Japan today gave ground on an issue that it has debated with the United States for more than a year: the protection of computer software from unauthorized copying. The action apparently was taken to defuse growing trade tension with the United States.
Japanese officials told U.S. trade negotiators that the government soon will submit legislation specifying that software qualifies for 50 years' protection under Japanese copyright laws.
That put an end to a proposal floated by the Ministry of International Trade and Industry (MITI) to treat software as an industrial product and subject it to patent law, according to Japanese officials.
In Washington, U.S. Trade Representative William E. Brock expressed "pleasure" at the Japanese move and said in a letter to MITI Minister Keijiro Murata, "It is of major importance that Japan has recognized that copyright is the appropriate form of protection for software."
Under MITI's plan, protection was to be limited to 15 years and, in special cases, the government was to be empowered to force companies to license software that they did not want to sell in Japan.
Washington consistently has pushed Japan to apply copyright laws to software, as is done in the United States and many other industrialized countries.
A U.S. official here called the Japanese move today "a welcome development," but said the United States had not yet seen the fine print of the Japanese proposal and continues to have concerns over the MITI idea.
But a Japanese foreign ministry official said U.S. apprehensions "will disappear." In addition to the patents approach, Japan has dropped plans for compulsory licensing and registration, he said.
Software is the complex programming that controls a computer's operation. Many companies using computers spend more on it than they do on the machines themselves.
The United States is generally held to have an edge over Japan in the field and, having relinquished leadership in so many others, is anxious to preserve it.

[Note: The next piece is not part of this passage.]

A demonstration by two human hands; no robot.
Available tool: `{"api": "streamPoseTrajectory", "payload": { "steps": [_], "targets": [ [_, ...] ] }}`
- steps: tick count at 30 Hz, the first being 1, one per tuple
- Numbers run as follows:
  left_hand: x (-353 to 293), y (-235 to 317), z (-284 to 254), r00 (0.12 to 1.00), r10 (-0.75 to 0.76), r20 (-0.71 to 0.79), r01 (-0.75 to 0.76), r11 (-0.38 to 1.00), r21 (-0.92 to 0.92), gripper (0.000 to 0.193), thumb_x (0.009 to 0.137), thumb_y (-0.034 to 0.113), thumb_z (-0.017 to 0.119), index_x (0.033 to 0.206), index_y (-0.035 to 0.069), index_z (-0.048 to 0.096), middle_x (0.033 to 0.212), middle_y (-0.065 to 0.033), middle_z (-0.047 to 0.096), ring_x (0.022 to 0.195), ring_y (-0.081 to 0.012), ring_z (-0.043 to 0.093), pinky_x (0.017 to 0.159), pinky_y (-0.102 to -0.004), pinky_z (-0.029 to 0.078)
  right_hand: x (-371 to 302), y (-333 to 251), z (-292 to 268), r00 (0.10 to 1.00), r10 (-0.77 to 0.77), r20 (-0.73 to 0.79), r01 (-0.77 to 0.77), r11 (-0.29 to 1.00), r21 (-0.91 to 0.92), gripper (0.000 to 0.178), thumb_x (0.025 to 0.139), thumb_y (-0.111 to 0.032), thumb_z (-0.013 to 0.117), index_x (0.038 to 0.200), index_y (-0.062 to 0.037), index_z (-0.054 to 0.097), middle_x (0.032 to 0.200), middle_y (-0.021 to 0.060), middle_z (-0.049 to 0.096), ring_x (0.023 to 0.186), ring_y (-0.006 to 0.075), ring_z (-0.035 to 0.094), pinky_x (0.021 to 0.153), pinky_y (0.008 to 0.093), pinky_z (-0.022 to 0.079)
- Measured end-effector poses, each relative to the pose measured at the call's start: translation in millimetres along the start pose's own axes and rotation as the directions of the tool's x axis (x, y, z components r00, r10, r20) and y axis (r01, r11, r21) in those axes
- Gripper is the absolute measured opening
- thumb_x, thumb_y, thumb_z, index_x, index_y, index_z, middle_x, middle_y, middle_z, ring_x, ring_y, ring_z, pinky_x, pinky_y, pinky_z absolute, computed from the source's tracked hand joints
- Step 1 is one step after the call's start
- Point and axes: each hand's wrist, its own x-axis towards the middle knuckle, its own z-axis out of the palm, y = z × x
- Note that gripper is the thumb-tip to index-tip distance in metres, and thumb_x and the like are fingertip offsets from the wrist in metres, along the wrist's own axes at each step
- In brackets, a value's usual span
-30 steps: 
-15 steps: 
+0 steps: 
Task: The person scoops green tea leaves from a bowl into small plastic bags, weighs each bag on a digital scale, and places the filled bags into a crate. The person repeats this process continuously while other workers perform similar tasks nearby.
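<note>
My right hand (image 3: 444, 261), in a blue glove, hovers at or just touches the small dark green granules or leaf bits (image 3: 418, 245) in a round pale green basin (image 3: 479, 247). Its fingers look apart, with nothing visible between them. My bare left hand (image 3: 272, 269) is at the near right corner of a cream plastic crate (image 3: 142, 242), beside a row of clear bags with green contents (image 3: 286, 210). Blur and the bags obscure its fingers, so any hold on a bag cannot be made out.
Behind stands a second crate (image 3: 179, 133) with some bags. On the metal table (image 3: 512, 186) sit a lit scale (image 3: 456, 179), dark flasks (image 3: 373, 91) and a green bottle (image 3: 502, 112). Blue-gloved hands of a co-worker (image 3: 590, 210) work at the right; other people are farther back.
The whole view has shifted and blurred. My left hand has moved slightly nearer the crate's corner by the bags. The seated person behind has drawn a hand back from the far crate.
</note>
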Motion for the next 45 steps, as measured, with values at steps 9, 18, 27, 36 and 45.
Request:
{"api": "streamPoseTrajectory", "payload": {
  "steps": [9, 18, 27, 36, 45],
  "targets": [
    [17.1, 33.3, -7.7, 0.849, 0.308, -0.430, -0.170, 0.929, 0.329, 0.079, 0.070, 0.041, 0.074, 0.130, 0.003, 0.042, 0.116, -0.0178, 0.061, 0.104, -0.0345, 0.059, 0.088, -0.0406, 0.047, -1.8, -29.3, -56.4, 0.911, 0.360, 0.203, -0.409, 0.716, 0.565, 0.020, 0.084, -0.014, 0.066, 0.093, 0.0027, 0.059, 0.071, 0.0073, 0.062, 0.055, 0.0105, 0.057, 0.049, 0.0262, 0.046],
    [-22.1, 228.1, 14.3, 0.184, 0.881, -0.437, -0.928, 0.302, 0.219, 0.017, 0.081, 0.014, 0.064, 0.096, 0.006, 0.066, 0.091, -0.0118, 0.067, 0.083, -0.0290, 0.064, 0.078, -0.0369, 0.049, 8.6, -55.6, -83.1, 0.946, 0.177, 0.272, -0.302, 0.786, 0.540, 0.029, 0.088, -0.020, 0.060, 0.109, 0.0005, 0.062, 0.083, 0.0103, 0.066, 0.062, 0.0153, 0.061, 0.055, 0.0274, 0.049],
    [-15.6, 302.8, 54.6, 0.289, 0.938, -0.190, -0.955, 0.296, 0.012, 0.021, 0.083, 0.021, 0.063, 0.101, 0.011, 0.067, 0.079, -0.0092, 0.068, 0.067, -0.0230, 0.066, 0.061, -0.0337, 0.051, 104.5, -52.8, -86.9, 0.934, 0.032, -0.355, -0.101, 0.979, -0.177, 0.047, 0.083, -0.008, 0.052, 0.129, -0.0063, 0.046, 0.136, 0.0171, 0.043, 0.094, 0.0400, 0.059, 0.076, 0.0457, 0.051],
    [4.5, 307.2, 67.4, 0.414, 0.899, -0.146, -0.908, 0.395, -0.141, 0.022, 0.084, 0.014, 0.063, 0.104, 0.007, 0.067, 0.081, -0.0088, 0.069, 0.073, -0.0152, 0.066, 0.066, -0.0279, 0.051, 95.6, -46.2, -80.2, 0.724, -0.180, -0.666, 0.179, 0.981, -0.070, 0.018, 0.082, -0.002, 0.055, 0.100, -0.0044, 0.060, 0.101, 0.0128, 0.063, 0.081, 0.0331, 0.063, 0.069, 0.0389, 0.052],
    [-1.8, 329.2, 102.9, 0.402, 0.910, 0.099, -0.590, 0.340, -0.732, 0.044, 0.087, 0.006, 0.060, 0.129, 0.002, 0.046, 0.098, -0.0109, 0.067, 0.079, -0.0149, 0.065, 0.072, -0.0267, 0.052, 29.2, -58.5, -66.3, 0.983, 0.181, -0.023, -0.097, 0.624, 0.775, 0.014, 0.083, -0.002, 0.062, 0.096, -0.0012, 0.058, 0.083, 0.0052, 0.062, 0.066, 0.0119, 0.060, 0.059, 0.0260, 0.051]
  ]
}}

The patent-vs.-copyright debate is highly technical, but U.S. officials maintain that it holds a key to whether foreign companies can profitably market their best wares here.
In recent years, Japanese courts have ruled that software is covered by existing Japanese copyright laws, according to Japanese officials. But manufacturers complain that, in practice, protection is ineffective and pirating common. A year ago, at least 44 lawsuits were pending.
MITI's proposal, which appeared in 1983, depicted patent protection as a way of filling gaps in the existing system. In any case, it argued, 50 years of protection is too much in a field that is changing so fast.
The change also would have brought the field under the control of MITI, rather than its bureaucratic rival, the Ministry of Education, in which the copyright office is located.
In addition to the shortened term, U.S. manufacturers were wary of MITI's suggestions that the law might give the government a sort of eminent domain over all software of companies doing business here.
Under this plan, if it were deemed to be in the national interest, the government could have forced the licensing of programs which, for whatever reason, the owner did not want to sell in Japan. The foreign companies also objected to Japanese proposals that key data about their software be placed on file with the government for use in the event of litigation.
Foreign software producers and the U.S. government argued that software is "intellectual property" like a novel or play and deserves the 50-year protection normally given such works.
The debate reached a peak a year ago, with the United States taking an unusually high-profile stance. It then subsided as the Japanese government agreed to shelve the MITI proposal for the time being.
Today's statement was the firmest assurance the United States has received that the idea will not be adopted. The new law, which probably will be introduced later this year, will strengthen protection by specifying that software is protected, according to Japanese officials.